İstanbul’da yaşamanın bence en keyifli yanlarından biri
vapur yolculuğudur. Güneşli bir sabah Kadıköy’den vapura binip tarihi
yarımadayı, Salacak’ı, Kızkulesi’ni, boğazdaki balıkçı teknelerini seyrede
seyrede ve bir yandan da denizin kokusunu içime çeke çeke yapılan bu yolculuk
İstanbul’dan ayrıldığımda en çok özlediğim şeylerin başında gelir. Serde
fotoğraf sevgisi de olunca illa ki vapurda parmak deklanşöre gidiyor, manzarayı
veya martıların fotoğraflarını çekenlerin arasına ben de karışıyorum. Ama itiraf
etmem gerekir ki yıllardan beridir bu yolculuklarda fotoğraf çekmeme rağmen
“iyi bişeyler” nadiren çıkıyor. İstanbul’da vapuru ve vapur yolculuğunu müthiş
fotoğraflamış yerli veya yabancı fotografçıları gördüğüm zaman ufak çaplı
kıskançlık krizleri geçirdiğimi de itirafıma ekleyeyim J
Bu kare bugüne kadar çektiğim vapur fotograflarından farklı
olduğu için hitap etti bana belki de. Teleobjektif hemen hemen hiç kullanmam,
zoom da yoktur evde; çoğunlukla yanımda normal veya geniş açı sabit optikler
vardır. Ama o gün nedense kafama esti, çantaya 35 mm SLR makinayla beraber bir
de 105mm tele koydum. Bizim vapur Haliç’e girmeye başladığında karşı yönden
gelen diğeri bir ara arkada Süleymaniye ile üst üste bindi, cami vapur
direklerinin arasında kaldığı an deklanşöre bastım.
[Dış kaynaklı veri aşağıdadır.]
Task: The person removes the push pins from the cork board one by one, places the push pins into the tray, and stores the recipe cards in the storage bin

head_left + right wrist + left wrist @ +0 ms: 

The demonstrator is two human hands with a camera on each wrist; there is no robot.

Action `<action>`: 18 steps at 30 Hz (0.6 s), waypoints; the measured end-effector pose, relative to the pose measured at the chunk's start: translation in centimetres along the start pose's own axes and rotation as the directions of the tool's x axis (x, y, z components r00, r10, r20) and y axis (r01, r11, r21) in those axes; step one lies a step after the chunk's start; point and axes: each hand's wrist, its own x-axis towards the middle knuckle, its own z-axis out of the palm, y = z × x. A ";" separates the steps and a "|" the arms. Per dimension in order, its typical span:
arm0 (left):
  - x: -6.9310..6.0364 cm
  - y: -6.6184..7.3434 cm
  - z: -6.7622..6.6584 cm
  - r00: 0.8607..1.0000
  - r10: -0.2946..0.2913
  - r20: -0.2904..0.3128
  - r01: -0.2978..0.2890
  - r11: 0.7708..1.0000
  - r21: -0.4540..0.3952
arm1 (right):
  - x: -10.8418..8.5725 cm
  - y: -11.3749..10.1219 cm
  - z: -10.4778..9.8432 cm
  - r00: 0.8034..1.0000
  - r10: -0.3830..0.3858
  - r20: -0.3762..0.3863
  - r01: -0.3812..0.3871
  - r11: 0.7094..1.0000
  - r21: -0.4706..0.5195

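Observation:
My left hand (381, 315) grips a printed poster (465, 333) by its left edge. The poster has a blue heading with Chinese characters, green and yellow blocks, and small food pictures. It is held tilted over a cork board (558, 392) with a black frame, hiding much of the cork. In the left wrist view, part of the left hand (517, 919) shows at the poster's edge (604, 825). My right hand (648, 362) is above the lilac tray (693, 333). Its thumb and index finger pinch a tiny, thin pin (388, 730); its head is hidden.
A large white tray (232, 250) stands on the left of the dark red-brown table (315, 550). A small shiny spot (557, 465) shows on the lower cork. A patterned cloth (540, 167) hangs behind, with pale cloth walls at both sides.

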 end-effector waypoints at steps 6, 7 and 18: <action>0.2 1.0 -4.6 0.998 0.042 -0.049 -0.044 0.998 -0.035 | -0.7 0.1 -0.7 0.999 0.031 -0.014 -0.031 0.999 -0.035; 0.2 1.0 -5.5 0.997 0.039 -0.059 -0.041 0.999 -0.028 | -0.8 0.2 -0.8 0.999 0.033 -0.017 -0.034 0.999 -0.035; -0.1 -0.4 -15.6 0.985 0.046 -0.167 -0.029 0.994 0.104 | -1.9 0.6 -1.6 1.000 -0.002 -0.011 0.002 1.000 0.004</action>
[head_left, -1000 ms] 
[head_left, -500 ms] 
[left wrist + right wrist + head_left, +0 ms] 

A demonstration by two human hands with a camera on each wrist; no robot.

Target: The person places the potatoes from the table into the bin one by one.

Meraklısı için bazı teknik detaylar:
Kodak Tmax400 filmi Ilford Perceptol’de yıkadım. Negatif
iyi:
Ama kadraj tam oturmamış. Negatifin sağ tarafında biraz
fazla boşluk olduğunu, bunun da odağı Süleymaniye’den ve vapurdan
uzaklaştırdığını düşünüyorum.
Marjörde görüntü |
Bunun için baskıda negatifin sağından fotoğrafı biraz
kırpmaya karar verdim. Daha önce de yazmıştım, bunu mümkünse hiç yapmamaya
çalışıyorum, fotoğrafı daha çekerken düzgün çekmeye çalışıyorum ama bazen
olmuyor işte.
Burada değinmek istediğim bir başka mevzu var: fotoğrafın
sunumu. Yani elinizde standart bir kart ebadı var, mesela 24x30cm. Fotograf bu
kartta nasıl duracak, daha doğrusu neresinde duracak? Bunu hiç problem
etmeyenler çoktur herhalde ama benim için garip bir dert olagelmiştir ve arada
sırada değişik şeyler denerim. Kimi fotografçı karar kıldığı bir fotoğraf
ebadını karta herhangi bir şekilde oturtur ve sonra her bir kenarını sadece
fotoğraf kalacak şekilde kırpar, icabında bunu kartona falan yapıştırır veya
paspartular. Bir başkası ise 40x50cm kartın ortasına fotoğrafı küçücük basar ve
o şekilde bırakır, paspartusuz olarak o şekilde izleyiciye sunar. Bunların her
biri geçerli sunuş yöntemleri.
Ben şahsen epeydir 24x30cm kartın etrafında genişçe bir
boşluk bırakarak, bir nevi paspartu izlenimi vererek, basıyorum fotoğraflarımı.
Mesela bunun gibi:
Yeni kurumuş baskı |
Bir portfolyo kapsamında fotoğrafı bu tarzda sunmak bir
itina ve profesyonellik izlenimi bırakabiliyor. Fakat portfolyo kalitesinde
olmayan bir kutu dolusu fotoğrafı karıştırınca her birinde böyle iddialı geniş
kenar boşluğu görmek gözümü yormaya başladı, gereksiz bulmaya başladım. Mesela
aşağıdaki gibi bir alternatif niye olmasın ki? Daha iddiasız:
Son yıkamadan yeni çıkmış baskı |
Baskının kenarları daha sonra kırpılabilir. Her iki
versiyonun son hali yan yana:
Böyle gereksiz şeylere kafa yorma, fotoğrafın iyi olsun
yeter mi diyorsunuz yoksa?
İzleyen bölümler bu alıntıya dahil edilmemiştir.